# Exercise brief
Among the entries, which lines carry the string "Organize"? Copy every one.

# Data extract
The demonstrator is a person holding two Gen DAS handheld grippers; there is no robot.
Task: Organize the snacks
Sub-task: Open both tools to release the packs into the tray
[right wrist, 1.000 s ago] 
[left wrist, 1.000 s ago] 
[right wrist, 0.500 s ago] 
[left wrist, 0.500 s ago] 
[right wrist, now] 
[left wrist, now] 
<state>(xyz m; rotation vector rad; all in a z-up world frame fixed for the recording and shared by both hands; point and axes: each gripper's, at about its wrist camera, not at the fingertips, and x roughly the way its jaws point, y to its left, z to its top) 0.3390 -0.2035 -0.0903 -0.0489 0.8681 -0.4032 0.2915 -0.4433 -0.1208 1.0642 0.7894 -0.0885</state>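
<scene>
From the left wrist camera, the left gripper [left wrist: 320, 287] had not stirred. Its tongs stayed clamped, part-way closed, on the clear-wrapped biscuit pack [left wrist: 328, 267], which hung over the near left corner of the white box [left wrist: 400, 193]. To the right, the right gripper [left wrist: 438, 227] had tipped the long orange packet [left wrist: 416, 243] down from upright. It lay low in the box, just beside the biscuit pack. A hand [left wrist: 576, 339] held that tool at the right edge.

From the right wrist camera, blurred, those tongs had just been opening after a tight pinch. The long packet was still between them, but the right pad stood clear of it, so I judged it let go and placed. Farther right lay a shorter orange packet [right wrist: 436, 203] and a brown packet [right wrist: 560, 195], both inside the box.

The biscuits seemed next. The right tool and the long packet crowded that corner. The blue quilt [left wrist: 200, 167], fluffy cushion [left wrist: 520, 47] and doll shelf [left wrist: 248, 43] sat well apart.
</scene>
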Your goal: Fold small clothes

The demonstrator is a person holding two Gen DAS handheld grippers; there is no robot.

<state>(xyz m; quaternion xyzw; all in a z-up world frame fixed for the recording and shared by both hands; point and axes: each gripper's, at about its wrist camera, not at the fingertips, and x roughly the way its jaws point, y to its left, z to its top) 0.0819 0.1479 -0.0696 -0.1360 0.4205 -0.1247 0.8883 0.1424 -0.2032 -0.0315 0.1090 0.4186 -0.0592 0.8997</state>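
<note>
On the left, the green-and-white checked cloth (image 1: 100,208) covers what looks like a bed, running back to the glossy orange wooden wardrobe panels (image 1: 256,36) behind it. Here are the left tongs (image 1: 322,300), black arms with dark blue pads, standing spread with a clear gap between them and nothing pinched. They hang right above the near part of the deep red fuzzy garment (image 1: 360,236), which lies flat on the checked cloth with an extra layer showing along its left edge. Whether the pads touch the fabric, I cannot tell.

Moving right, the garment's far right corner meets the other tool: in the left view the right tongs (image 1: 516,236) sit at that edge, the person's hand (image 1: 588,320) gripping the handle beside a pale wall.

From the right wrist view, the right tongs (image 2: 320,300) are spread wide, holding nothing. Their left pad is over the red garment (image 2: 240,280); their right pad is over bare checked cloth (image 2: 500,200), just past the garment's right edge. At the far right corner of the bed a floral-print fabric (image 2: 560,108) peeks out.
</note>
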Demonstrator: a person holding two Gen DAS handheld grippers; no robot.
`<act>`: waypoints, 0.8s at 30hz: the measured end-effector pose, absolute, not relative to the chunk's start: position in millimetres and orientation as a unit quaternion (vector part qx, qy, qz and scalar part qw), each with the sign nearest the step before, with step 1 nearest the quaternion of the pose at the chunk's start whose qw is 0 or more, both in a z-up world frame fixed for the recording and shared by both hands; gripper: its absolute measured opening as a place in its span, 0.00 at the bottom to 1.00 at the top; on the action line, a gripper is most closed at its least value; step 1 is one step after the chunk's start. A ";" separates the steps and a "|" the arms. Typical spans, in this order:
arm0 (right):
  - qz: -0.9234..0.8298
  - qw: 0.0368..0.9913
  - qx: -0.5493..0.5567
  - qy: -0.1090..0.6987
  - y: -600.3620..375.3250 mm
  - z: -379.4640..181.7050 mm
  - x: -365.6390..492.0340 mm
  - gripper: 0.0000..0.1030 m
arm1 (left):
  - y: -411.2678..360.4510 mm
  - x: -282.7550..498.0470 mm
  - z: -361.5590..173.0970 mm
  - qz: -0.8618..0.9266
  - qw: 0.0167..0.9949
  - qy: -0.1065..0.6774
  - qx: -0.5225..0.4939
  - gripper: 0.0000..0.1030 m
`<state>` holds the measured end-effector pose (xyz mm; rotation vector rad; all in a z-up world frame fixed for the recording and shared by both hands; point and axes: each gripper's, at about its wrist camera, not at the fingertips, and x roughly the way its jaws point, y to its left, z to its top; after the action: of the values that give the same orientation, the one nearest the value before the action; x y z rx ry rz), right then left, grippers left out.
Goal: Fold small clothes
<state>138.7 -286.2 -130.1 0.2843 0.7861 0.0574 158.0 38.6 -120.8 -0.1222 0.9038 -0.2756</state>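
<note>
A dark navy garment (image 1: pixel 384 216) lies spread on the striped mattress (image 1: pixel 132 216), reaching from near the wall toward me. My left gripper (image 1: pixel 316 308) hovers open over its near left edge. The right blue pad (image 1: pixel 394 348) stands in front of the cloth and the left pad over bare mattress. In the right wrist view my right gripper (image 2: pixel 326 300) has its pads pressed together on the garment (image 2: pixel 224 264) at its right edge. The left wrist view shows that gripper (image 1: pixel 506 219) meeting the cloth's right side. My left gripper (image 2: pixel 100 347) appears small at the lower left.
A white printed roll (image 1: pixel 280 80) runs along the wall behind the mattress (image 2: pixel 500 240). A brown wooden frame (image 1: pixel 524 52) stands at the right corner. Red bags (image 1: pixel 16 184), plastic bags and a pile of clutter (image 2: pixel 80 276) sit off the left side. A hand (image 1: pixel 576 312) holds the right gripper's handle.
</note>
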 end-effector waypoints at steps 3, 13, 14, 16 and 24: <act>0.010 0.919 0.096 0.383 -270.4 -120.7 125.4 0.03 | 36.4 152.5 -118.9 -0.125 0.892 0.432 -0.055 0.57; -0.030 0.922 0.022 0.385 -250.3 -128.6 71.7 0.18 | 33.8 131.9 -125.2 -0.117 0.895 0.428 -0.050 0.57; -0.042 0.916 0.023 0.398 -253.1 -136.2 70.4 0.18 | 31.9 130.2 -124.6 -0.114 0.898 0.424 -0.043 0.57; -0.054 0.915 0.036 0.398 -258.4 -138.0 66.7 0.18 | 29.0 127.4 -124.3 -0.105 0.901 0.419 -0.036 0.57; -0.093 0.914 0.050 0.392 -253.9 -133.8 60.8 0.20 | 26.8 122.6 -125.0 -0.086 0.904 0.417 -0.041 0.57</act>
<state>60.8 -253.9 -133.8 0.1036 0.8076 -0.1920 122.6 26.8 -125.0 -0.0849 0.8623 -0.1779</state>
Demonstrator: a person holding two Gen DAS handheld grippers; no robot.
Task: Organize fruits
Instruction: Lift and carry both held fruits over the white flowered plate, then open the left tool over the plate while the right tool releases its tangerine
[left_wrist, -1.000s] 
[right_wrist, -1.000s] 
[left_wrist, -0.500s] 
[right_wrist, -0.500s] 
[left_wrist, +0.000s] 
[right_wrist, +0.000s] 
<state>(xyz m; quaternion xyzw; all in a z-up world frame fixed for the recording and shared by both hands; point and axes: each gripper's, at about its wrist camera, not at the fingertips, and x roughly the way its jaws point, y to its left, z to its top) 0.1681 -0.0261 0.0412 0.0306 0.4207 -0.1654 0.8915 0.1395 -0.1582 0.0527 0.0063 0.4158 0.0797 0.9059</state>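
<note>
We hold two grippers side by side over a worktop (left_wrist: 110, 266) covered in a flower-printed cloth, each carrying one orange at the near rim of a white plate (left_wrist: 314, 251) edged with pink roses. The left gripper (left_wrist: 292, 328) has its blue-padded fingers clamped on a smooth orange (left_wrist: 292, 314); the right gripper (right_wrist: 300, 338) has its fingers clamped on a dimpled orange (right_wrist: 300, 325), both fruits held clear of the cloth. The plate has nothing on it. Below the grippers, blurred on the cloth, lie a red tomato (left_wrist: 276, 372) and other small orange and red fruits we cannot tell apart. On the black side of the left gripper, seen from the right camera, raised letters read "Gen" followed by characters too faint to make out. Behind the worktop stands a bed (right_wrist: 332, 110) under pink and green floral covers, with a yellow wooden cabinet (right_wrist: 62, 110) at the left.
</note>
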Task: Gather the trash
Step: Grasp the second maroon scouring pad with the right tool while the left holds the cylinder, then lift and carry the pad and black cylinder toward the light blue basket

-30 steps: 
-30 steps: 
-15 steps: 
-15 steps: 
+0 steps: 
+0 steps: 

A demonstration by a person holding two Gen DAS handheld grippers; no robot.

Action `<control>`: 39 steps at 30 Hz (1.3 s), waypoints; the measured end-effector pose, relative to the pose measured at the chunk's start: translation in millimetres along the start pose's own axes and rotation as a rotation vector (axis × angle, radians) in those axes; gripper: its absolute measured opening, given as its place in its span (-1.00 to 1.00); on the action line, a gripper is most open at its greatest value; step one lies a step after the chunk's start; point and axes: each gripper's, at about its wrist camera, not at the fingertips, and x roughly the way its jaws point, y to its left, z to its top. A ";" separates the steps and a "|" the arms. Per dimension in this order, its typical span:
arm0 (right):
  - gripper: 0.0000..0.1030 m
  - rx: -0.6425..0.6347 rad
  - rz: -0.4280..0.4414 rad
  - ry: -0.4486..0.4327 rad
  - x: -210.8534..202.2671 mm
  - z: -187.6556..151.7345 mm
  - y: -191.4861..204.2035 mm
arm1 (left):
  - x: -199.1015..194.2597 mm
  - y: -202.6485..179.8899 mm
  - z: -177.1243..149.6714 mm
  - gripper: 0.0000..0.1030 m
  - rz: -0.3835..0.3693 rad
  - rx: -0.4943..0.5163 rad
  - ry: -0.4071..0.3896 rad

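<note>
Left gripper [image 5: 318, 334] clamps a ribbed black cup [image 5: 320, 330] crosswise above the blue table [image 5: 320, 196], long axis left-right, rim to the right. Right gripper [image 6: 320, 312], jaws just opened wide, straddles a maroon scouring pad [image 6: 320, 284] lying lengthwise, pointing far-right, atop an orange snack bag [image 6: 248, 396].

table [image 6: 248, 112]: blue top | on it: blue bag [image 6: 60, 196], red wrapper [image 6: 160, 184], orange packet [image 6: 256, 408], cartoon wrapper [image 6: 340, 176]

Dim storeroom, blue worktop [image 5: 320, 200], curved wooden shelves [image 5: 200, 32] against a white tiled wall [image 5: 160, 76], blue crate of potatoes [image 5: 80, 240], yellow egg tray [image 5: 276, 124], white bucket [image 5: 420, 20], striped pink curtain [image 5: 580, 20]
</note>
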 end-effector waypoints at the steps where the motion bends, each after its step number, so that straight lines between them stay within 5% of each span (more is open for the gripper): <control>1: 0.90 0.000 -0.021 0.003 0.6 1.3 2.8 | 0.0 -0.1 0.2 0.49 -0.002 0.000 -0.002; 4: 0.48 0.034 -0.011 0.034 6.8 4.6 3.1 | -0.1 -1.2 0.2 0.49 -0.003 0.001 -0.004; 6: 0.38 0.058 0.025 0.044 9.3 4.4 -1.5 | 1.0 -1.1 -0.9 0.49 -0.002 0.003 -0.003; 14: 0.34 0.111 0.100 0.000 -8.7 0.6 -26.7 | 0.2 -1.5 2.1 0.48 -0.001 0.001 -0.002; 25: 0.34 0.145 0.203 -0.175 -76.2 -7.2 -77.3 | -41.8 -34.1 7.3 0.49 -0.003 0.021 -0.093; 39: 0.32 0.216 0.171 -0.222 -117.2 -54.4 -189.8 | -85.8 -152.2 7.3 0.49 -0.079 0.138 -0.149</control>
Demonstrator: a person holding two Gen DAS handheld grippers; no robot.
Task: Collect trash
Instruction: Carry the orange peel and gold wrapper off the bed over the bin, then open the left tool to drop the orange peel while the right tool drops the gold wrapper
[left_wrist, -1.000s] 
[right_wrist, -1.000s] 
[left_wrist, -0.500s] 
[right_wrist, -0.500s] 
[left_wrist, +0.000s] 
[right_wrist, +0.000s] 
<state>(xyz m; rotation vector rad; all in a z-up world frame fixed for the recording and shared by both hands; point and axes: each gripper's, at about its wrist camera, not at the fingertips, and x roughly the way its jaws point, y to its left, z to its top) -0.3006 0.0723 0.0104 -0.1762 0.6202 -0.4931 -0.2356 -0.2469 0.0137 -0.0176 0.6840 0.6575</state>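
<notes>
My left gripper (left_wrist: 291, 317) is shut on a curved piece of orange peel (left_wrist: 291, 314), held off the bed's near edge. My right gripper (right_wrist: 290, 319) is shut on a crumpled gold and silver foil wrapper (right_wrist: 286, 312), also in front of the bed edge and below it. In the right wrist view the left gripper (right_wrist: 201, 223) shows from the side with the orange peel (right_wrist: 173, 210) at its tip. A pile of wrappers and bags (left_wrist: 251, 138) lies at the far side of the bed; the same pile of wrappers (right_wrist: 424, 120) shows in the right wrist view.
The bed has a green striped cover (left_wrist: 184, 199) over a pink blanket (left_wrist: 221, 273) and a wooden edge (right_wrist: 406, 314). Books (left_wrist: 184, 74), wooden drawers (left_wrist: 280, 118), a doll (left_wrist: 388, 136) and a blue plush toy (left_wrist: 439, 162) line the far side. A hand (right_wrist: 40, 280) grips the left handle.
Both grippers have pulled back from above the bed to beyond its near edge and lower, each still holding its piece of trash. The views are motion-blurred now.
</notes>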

# Answer space
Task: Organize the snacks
Task: Organize fruits

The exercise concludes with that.